What is required: What is needed here is an exact repetition of the records below, beginning at the line that has "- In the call" and stopping after the line that has "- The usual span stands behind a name".

Data provided:
━━━━━━━━━━━━━━━━

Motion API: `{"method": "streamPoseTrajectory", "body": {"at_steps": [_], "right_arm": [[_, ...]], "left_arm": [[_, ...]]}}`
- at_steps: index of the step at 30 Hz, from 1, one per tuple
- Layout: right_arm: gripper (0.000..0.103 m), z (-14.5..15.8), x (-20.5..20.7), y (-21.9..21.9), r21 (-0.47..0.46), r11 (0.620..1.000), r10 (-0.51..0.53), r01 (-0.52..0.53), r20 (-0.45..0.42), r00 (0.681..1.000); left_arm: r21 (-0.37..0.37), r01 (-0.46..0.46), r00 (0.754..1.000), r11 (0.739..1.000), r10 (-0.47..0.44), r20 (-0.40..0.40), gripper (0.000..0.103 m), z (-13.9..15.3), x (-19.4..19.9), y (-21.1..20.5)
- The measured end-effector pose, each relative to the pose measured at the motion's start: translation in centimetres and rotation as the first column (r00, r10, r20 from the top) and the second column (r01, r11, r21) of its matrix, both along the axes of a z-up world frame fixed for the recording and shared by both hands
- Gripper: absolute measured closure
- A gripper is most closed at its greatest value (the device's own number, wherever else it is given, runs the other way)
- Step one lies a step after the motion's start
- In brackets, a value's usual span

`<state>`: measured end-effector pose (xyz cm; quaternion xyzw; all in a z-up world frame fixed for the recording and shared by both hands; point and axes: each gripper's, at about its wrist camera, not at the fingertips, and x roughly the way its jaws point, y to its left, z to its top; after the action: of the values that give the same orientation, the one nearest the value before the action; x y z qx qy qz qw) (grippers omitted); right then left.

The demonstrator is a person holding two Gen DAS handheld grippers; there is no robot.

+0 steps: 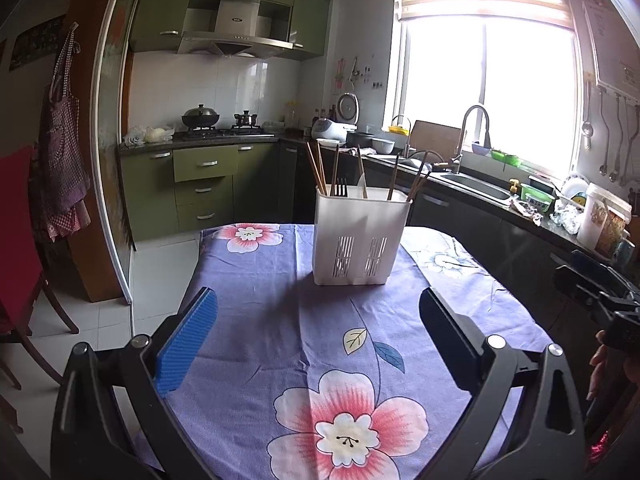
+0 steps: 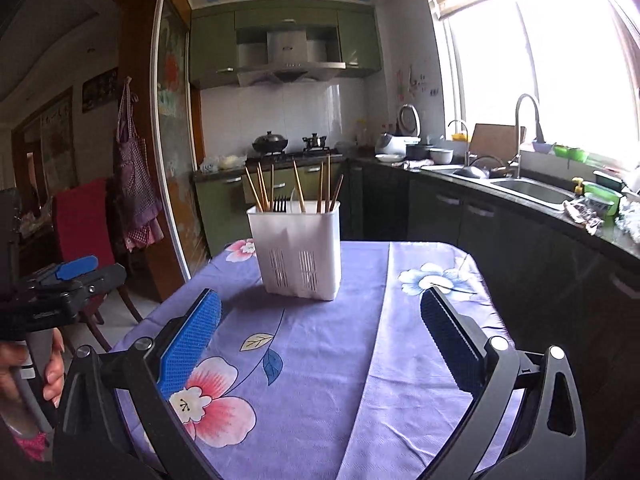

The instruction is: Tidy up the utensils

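Observation:
A white slotted utensil holder (image 1: pixel 360 236) (image 2: pixel 298 250) stands upright on the far part of the table. Several wooden chopsticks (image 1: pixel 316 168) (image 2: pixel 256 188), a dark fork (image 1: pixel 340 188) (image 2: pixel 279 203) and a pale utensil (image 1: pixel 363 186) stick out of its top. My left gripper (image 1: pixel 318 320) hovers open over the near tablecloth, well short of the holder, with nothing between its fingers. In the right wrist view my right gripper (image 2: pixel 320 320) is wide open and empty too, also short of the holder. The left gripper (image 2: pixel 86 270) shows at the left edge there, held by a hand (image 2: pixel 50 364).
A purple floral tablecloth (image 1: pixel 280 300) (image 2: pixel 320 360) covers the table. A kitchen counter with a sink (image 1: pixel 476 186) (image 2: pixel 536 190) runs along the right. A red chair (image 1: pixel 18 248) (image 2: pixel 82 216) stands to the left. The right gripper's body (image 1: pixel 600 292) shows at the right edge.

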<state>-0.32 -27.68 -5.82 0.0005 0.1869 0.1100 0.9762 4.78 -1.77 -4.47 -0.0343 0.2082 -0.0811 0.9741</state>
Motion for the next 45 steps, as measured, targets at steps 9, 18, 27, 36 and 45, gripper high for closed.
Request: {"method": "streamPoseTrajectory", "body": {"at_steps": [9, 18, 27, 36, 45], "right_arm": [[0.005, 3.0, -4.0, -0.7, -0.025, 1.000, -0.016, 0.017, 0.028, 0.999], [0.005, 3.1, -4.9, -0.7, -0.014, 1.000, -0.015, 0.015, 0.028, 1.000], [0.005, 3.1, -5.4, -0.6, -0.009, 1.000, -0.003, 0.003, 0.030, 1.000], [0.005, 2.8, -5.1, -0.4, 0.001, 1.000, 0.016, -0.016, 0.021, 1.000], [0.005, 2.7, -5.0, -0.4, 0.003, 1.000, 0.021, -0.021, 0.017, 1.000]], "left_arm": [[-0.021, -0.004, 1.000, 1.000, 0.005, 0.020, 0.007, 1.1, -2.6, 0.2], [-0.045, 0.007, 1.000, 0.999, -0.006, 0.029, 0.007, 1.8, -4.1, 0.4], [-0.055, 0.010, 1.000, 0.998, -0.009, 0.017, 0.007, 2.1, -4.7, 0.5], [-0.031, -0.020, 1.000, 0.999, 0.021, 0.017, 0.007, 2.3, -4.7, 0.6], [-0.023, -0.023, 1.000, 0.999, 0.023, 0.017, 0.007, 2.3, -4.8, 0.6]]}}
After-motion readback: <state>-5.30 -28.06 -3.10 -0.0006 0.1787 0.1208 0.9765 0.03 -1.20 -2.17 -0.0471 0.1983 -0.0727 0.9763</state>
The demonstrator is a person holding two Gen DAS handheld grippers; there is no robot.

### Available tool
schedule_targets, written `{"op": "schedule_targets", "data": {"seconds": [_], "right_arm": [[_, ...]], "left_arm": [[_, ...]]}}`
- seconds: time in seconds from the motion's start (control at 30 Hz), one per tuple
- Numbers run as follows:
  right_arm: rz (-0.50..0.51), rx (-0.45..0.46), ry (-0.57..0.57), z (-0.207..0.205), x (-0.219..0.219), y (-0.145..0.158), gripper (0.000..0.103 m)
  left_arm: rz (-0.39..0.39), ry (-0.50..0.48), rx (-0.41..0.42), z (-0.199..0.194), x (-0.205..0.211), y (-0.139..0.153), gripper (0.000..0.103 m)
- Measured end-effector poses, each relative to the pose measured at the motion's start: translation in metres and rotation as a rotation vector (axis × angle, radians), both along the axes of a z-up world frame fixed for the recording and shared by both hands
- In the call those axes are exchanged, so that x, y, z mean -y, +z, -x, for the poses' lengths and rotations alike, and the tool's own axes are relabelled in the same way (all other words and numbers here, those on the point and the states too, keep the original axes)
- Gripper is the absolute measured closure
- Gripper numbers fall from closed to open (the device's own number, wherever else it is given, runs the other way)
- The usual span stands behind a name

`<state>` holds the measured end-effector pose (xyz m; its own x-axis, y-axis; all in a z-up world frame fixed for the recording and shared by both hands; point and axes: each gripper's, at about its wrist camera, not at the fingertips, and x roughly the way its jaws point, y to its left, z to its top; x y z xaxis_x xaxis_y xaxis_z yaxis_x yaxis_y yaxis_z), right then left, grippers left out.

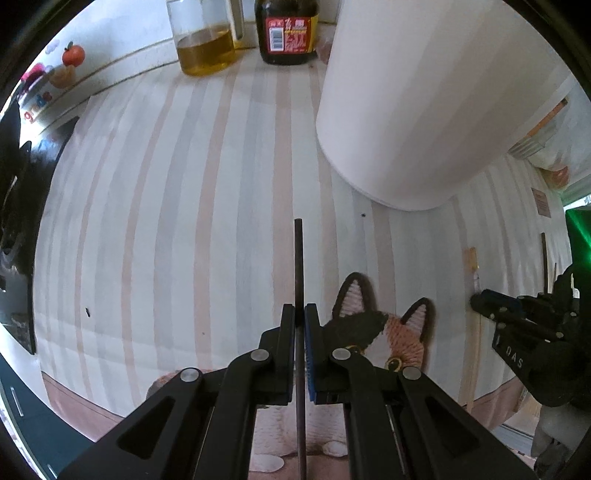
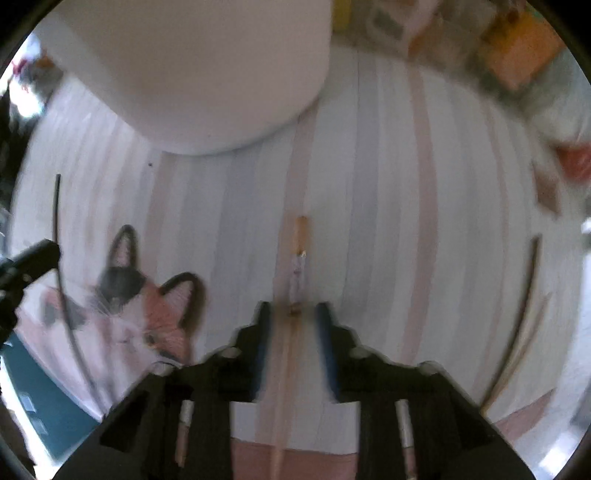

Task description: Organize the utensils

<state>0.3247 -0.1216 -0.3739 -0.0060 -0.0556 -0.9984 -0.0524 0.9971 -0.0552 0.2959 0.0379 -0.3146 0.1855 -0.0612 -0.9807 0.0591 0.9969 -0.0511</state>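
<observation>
In the left wrist view my left gripper (image 1: 300,310) is shut on a thin dark chopstick (image 1: 298,258), which runs straight up between the pads and sticks out past the tips. It hangs over the striped tablecloth (image 1: 166,221), left of a tall white container (image 1: 424,110). My right gripper (image 1: 480,301) shows at the right edge. The right wrist view is blurred. There my right gripper (image 2: 291,308) stands open, pointing down, astride a light wooden chopstick (image 2: 301,232) that lies on the cloth, with gaps on both sides. The white container (image 2: 207,74) stands beyond it.
A cat-shaped mat (image 1: 399,332) lies near the table's front edge between the grippers. A dark chopstick (image 2: 526,288) and a light one (image 2: 517,362) lie to the right. An oil jar (image 1: 205,48) and a dark sauce bottle (image 1: 288,33) stand at the back.
</observation>
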Motion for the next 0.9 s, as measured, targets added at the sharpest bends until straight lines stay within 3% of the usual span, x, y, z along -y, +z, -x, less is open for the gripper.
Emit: {"op": "schedule_targets", "data": {"seconds": [0.1, 0.33, 0.5, 0.73, 0.8, 0.9], "right_arm": [[0.006, 0.024, 0.013, 0.007, -0.008, 0.001, 0.096], [-0.129, 0.161, -0.079, 0.040, 0.019, 0.038, 0.097], [-0.193, 0.275, -0.097, 0.065, 0.023, 0.081, 0.097], [-0.250, 0.456, -0.113, 0.068, 0.027, 0.143, 0.097], [-0.257, 0.501, -0.112, 0.059, 0.021, 0.156, 0.103], [-0.261, 0.551, -0.105, 0.047, 0.021, 0.176, 0.103]], "left_arm": [[0.008, 0.009, -0.001, 0.000, -0.003, -0.001, 0.101], [0.024, 0.022, 0.048, 0.004, -0.011, 0.021, 0.101], [0.050, 0.018, 0.111, 0.012, -0.015, 0.054, 0.101], [0.076, -0.006, 0.226, 0.023, -0.016, 0.106, 0.101], [0.077, -0.010, 0.264, 0.022, -0.015, 0.119, 0.101], [0.077, -0.020, 0.319, 0.022, -0.011, 0.138, 0.101]]}}
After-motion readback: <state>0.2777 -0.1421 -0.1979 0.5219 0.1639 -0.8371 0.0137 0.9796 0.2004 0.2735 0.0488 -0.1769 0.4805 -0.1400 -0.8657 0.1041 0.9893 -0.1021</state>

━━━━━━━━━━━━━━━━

Exercise solution:
- In the call those axes are exchanged, so that x, y, z mean -y, +z, -x, for the poses' lengths and rotations alike, and the tool's own axes are relabelled in the same way (all other words and numbers here, those on the point and the states too, keep the original axes)
- Gripper is the absolute measured closure
- Gripper numbers fall from closed to open (the device's own number, wherever else it is given, runs the other way)
- The usual span stands behind a name

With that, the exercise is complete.